Radicchi passe ensuite en Europe centrale et chante Elisa de Mayr à Ljubljana en 1805. Le véritable succès se confirme à Vienne où il est invité en 1808, alors qu'il a passé un certain temps à Prague. Il y chante l'opéra italien de Paër (Sargino, Griselda), Paisiello (La Molinara), Rossini (Rodrigo dans Otello en 1719, où Schubert l'entend avec enthousiasme) au Kärntnertortheater puis aborde aussi le répertoire allemand : c'est pour lui que Beethoven écrit le redoutable rôle de Florestan dans la troisième version de son unique opéra, retitré Fidelio pour les représentations de 1814. L'année suivante, il est Tamino dans Die Zauberflöte avec la reine de la nuit de la fantastique Antonia Campi. M. Frey, violoniste à Mannheim, commente la représentation dans son journal, alors qu'il est à Vienne :
M. Radichi a chanté l'air "Dies Bildnis" etc. avec des ornements si détestables qu'il était impossible d'en reconnaître la belle mélodie. À chacune de ses apparitions sur scène j'ai dû souffrir de nombreux passages défigurés par ses maudits maniérismes.

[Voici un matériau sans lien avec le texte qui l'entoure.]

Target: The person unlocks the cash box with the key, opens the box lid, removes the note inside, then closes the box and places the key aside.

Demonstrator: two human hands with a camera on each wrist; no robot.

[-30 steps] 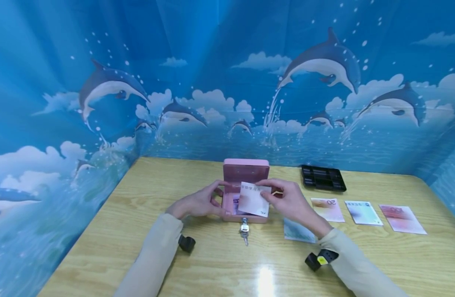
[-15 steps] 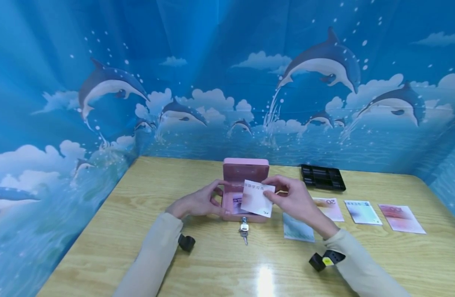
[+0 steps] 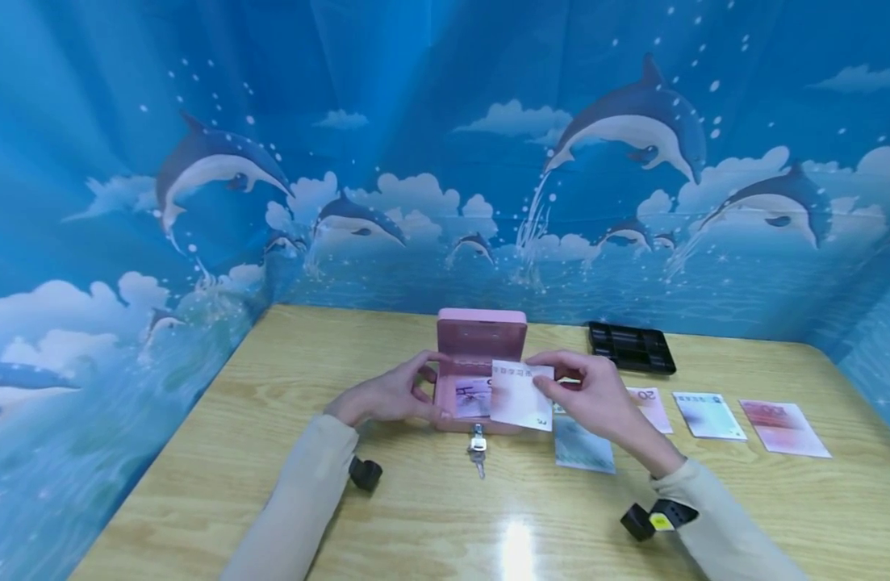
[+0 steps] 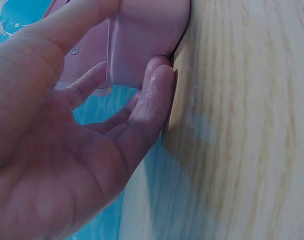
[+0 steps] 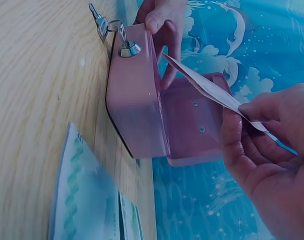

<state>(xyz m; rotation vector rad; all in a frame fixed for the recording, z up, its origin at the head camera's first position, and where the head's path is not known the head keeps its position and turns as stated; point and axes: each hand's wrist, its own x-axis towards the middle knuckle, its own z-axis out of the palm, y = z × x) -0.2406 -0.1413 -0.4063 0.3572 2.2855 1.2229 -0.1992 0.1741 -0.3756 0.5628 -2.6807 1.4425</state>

La popularité de Radicchi est considérable à Vienne, d'autant qu'il donne en concert les oratorios de Haydn Die Schöpfung et Die Jahreszeiten, et interprète Schubert. On l'entend encore dans Christus am Ölberge de Beethoven en 1817. Lorsque sa carrière touche à sa fin, il assure les seconds rôles, comme dans l'Amazilia de Pacini donnée à Vienne avec Henriette Méric-Lalande et Lablache, mais doit chanter Argirio dans Tancredi de Rossini en 1826, faute d'un meilleur ténor.
Il donne un concert d'adieux en 1829, après quoi il exerce comme pédagogue, achevant sa vie dans la capitale autrichienne qui aura été le principal théâtre de ses succès.

Le rôle de Florestan semblait parfaitement lui convenir, bien que ses qualités d'acteurs fussent apparemment limitées. On loua surtout la beauté de sa voix et sa flexibilité extrême, soulignée par Frey. Tout cela penche en faveur d'une interprétation belcantatiste de l'opéra de Beethoven à laquelle nous ne sommes guère habitués.